Using otagrum

import openturns as ot
import pyAgrum as gum
from matplotlib import pylab as plt
import otagrum
def showDot(dotstring):
    try:
        # fails outside notebook
        import pyAgrum.lib.notebook as gnb

        gnb.showDot(dotstring)
    except ImportError:
        import pydot
        from io import BytesIO

        graph = pydot.graph_from_dot_data(dotstring)[0]
        with BytesIO() as f:
            f.write(graph.create_png())
            f.seek(0)
            img = plt.imread(f)
        fig = plt.imshow(img)
        fig.axes.axis("off")
        plt.show()

Creating the CBN structure We begin by creating the CBN that will be used throughout this example.

To do so, we need a NamedDAG structure…

dag = gum.DAG()
mapping = {}
mapping["A"] = dag.addNode()  # Add node A
mapping["B"] = dag.addNode()  # Add node B
mapping["C"] = dag.addNode()  # Add node C
mapping["D"] = dag.addNode()  # Add node D
dag.addArc(mapping["A"], mapping["C"])  # Arc A -> C
dag.addArc(mapping["B"], mapping["C"])  # Arc B -> C
dag.addArc(mapping["C"], mapping["D"])  # Arc C -> D
dag
(pyAgrum.DAG@0x559faf05c1e0) {0,1,2,3} , {2->3,0->2,1->2}
structure = otagrum.NamedDAG(dag, list(mapping.keys()))
showDot(structure.toDot())
<IPython.core.display.SVG object>

Parameters of the CBN … and a collection of marginals and local conditional copulas.

m_list = [ot.Uniform(0.0, 1.0) for i in range(structure.getSize())]  # Local marginals
lcc_list = []  # Local Conditional Copulas
for i in range(structure.getSize()):
    dim_lcc = structure.getParents(i).getSize() + 1
    R = ot.CorrelationMatrix(dim_lcc)
    for j in range(dim_lcc):
        for k in range(j):
            R[j, k] = 0.6
    lcc_list.append(ot.Normal([0.0] * dim_lcc, [1.0] * dim_lcc, R).getCopula())

Now that we have a NamedDAG structure and a collection of local conditional copulas, we can construct a CBN.

cbn = otagrum.ContinuousBayesianNetwork(structure, m_list, lcc_list)

Having a CBN, we can now sample from it.

ot.RandomGenerator.SetSeed(10)  # Set random seed
sample = cbn.getSample(1000)
train = sample[:-100]
test = sample[-100:]

Learning the structure with continuous PC: Now that we have data, we can use it to learn the structure with the continuous PC algorithm.

learner = otagrum.ContinuousPC(sample, 5, 0.1)

We first learn the skeleton, that is the undirected structure.

skeleton = learner.learnSkeleton()
(pyAgrum.UndiGraph@0x559faea54a30) {0,1,2,3} , {2--3,0--2,1--2}

Then we look for the v-structures, leading to a Partially Directed Acyclic Graph (PDAG)

pdag = learner.learnPDAG()
(pyAgrum.MixedGraph@0x559faed322c0) {0,1,2,3} , {1->2,0->2} , {2--3}

Finally, the remaining edges are oriented by propagating constraints

ndag = learner.learnDAG()
showDot(ndag.toDot())
<IPython.core.display.SVG object>

The true structure has been recovered.

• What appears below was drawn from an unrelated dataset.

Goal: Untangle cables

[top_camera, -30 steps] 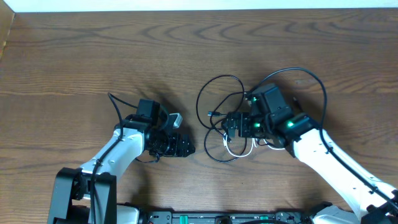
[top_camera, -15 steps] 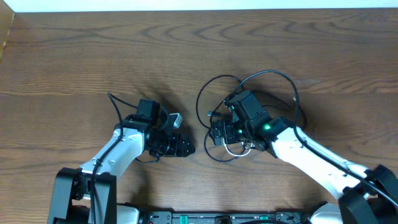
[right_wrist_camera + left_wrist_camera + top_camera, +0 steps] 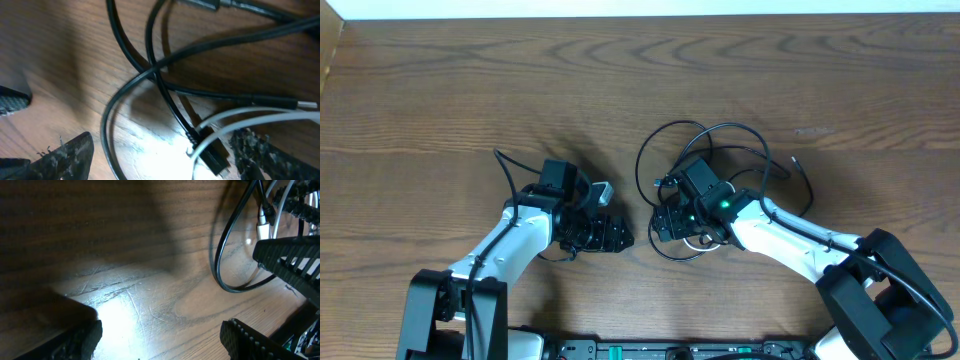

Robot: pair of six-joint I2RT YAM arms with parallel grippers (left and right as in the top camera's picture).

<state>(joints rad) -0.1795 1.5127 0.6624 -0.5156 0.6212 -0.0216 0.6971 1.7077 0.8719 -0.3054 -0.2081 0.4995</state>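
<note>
surface: dark wood-grain table [image 3: 440, 90], with a pale strip [image 3: 620, 8] along the far edge.
black cables [image 3: 640, 168]: all bunched into one tangle a bit right of centre. They make a couple of big overlapping loops, and one loose end trails off to the right.
white cable [image 3: 202, 142]: the short one, sitting at the near side of the pile under the right gripper. Close up it runs right against a black plug end.
right gripper [image 3: 668, 222]: sitting over the left part of the tangle, jaws spread wide. The fingers [image 3: 70, 155] sit either side of some crossing black strands, and nothing's actually pinched.
left gripper [image 3: 612, 236]: low over the table just left of the tangle and not touching it. Jaws are apart with only bare wood between them.
in the way: the right arm [image 3: 790, 235] lies across the near-right part of the loops and hides bits of them, so I can't tell how those strands cross.
</note>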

Learning with continuous MIIC Otagrum provides another learning algorithm to learn the structure: the continuous MIIC algorithm.

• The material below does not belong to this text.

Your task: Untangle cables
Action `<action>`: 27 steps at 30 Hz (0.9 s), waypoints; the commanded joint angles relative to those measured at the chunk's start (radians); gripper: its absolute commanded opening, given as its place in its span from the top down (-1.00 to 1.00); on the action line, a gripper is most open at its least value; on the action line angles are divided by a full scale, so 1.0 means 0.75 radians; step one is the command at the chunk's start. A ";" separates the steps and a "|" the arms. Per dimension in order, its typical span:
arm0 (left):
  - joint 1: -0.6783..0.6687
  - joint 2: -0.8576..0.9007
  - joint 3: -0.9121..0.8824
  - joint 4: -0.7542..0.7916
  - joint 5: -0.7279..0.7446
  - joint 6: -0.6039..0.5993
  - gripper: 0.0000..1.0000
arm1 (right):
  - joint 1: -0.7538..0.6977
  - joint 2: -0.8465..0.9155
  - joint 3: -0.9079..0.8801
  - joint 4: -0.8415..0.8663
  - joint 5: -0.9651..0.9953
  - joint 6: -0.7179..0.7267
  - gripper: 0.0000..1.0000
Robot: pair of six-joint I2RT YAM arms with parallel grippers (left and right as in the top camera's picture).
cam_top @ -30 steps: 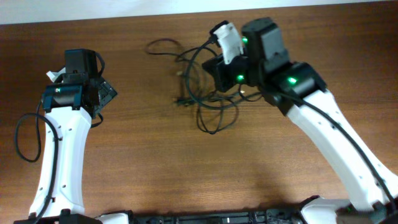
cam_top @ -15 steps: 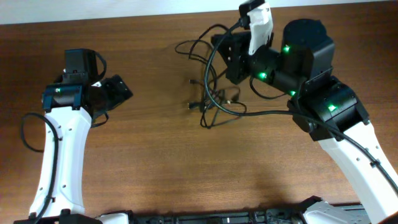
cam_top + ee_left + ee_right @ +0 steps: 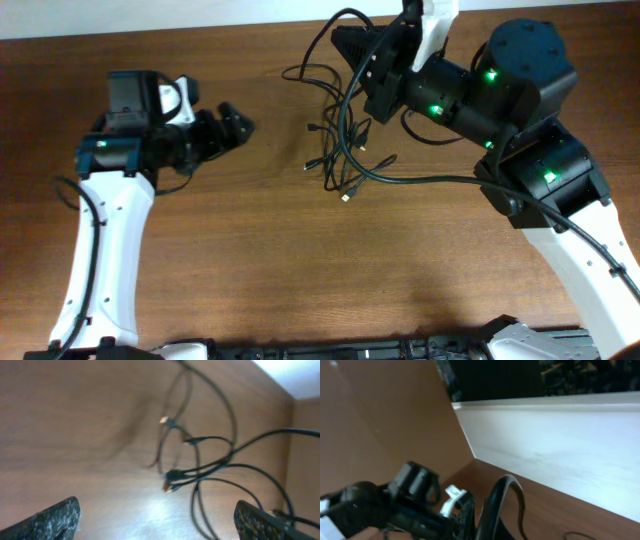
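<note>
The brown wooden bench [image 3: 250,270] is smooth, with a faint grain. The white-and-black right arm [image 3: 560,230] reaches across its far side, and the matching left arm [image 3: 100,260] comes up the left side and points inward.

The black right fingers [image 3: 362,50] look clenched on a tangle of thin, glossy black flexible cables [image 3: 345,140]. The strands gather at them, and one stiff loop arches close before the right wrist camera. The grip itself is hidden, so this is a judgement.

The left fingers [image 3: 237,125] are released. In the left wrist view their dark, rough-textured pads [image 3: 55,520] stand wide apart with nothing between them.

The cables trail from the right fingers down onto the bench in loose, overlapping loops. Their long axis runs roughly from the far edge toward the robot. The tangle lies to the right of the left fingers, straight ahead of their opening, near but apart, with bare bench between. The right arm is the nearer, already at the bundle. The left would need to close that gap to catch a loose strand.

Small plug ends [image 3: 346,198], some light-tipped, lie scattered at the tangle's near and left fringes
</note>
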 commanded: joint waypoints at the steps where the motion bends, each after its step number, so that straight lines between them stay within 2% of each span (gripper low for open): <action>1: -0.130 0.007 0.009 0.108 0.052 0.026 -0.98 | -0.006 -0.026 0.043 0.023 -0.069 0.026 0.92; 3: -0.191 0.039 0.009 0.176 0.041 0.001 -0.98 | -0.006 -0.026 0.043 0.023 -0.077 0.026 0.92; 5: -0.251 0.095 0.009 0.207 -0.030 -0.083 -0.98 | -0.006 -0.026 0.043 0.025 -0.077 0.026 0.92; 7: -0.289 0.157 0.009 0.221 -0.019 -0.150 -0.98 | -0.006 -0.026 0.043 0.025 -0.075 0.025 0.92; 14: -0.393 0.307 0.009 0.398 0.326 -0.175 -0.98 | -0.006 -0.026 0.043 0.035 -0.075 0.025 0.92; 18: -0.510 0.379 0.009 0.497 0.328 -0.175 -0.98 | -0.006 -0.026 0.043 0.048 -0.075 0.025 0.92; 20: -0.559 0.414 0.009 0.524 0.271 -0.175 -0.98 | -0.006 -0.026 0.043 0.050 -0.076 0.025 0.92; 23: -0.621 0.467 0.009 0.493 0.000 -0.175 -0.98 | -0.006 -0.026 0.043 0.050 -0.075 0.025 0.92; 27: -0.641 0.517 0.009 0.411 -0.230 -0.172 -0.98 | -0.006 -0.026 0.046 0.080 -0.076 0.026 0.92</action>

learner = otagrum.ContinuousMIIC(sample)

This algorithm relies on the computing of mutual information which is done through the copula function. Hence, a copula model for the data is needed. The continuous MIIC algorithm can make use of Gaussian copulas (parametric) or Bernstein copulas (non-parametric) to compute mutual information. Moreover, due to finite sampling size, the mutual information estimators need to be corrected. Two kind of correction are provided: NoCorr (no correction) or Naive (a fixed correction is subtracted from the raw mutual information estimators). Those behaviours can be changed as follows:

learner.setCMode(otagrum.CorrectedMutualInformation.CModeTypes_Bernstein) # By default

learner.setCMode(
    otagrum.CorrectedMutualInformation.CModeTypes_Gaussian
)  # To use Gaussian copulas
learner.setKMode(otagrum.CorrectedMutualInformation.KModeTypes_Naive)  # By default
# learner.setKMode(otagrum.CorrectedMutualInformation.KModeTypes_NoCorr) # To use the raw estimators
learner.setAlpha(
    0.01
)  # Set the correction value for the Naive behaviour, it is set to 0.01 by default

As with PC algorithm we can learn the skeleton, PDAG and DAG using

skeleton = learner.learnSkeleton()
(pyAgrum.UndiGraph@0x559fae9413d0) {0,1,2,3} , {2--3,0--2,1--2}
pdag = learner.learnPDAG()
(pyAgrum.MixedGraph@0x559faf809da0) {0,1,2,3} , {2->3,1->2,0->2} , {}
dag = learner.learnDAG()
showDot(dag.toDot())
<IPython.core.display.SVG object>

Learning parameters Bernstein copulas are used to learn the local conditional copulas associated to each node

m_list = []
lcc_list = []
for i in range(train.getDimension()):
    m_list.append(ot.UniformFactory().build(train.getMarginal(i)))
    indices = [i] + [int(n) for n in ndag.getParents(i)]
    dim_lcc = len(indices)
    if dim_lcc == 1:
        bernsteinCopula = ot.IndependentCopula(1)
    elif dim_lcc > 1:
        K = otagrum.ContinuousTTest.GetK(len(train), dim_lcc)
        bernsteinCopula = ot.EmpiricalBernsteinCopula(
            train.getMarginal(indices), K, False
        )
    lcc_list.append(bernsteinCopula)

We can now create the learned CBN

lcbn = otagrum.ContinuousBayesianNetwork(ndag, m_list, lcc_list)  # Learned CBN

And compare the mean loglikelihood between the true and the learned models

def compute_mean_LL(cbn, test):
    ll = 0
    for t in test:
        ll += cbn.computeLogPDF(t)
    ll /= len(test)
    return ll
true_LL = compute_mean_LL(cbn, test)
print(true_LL)
0.31620906143480526
exp_LL = compute_mean_LL(lcbn, test)
print(exp_LL)
0.15241697100666607

Total running time of the script: (0 minutes 0.295 seconds)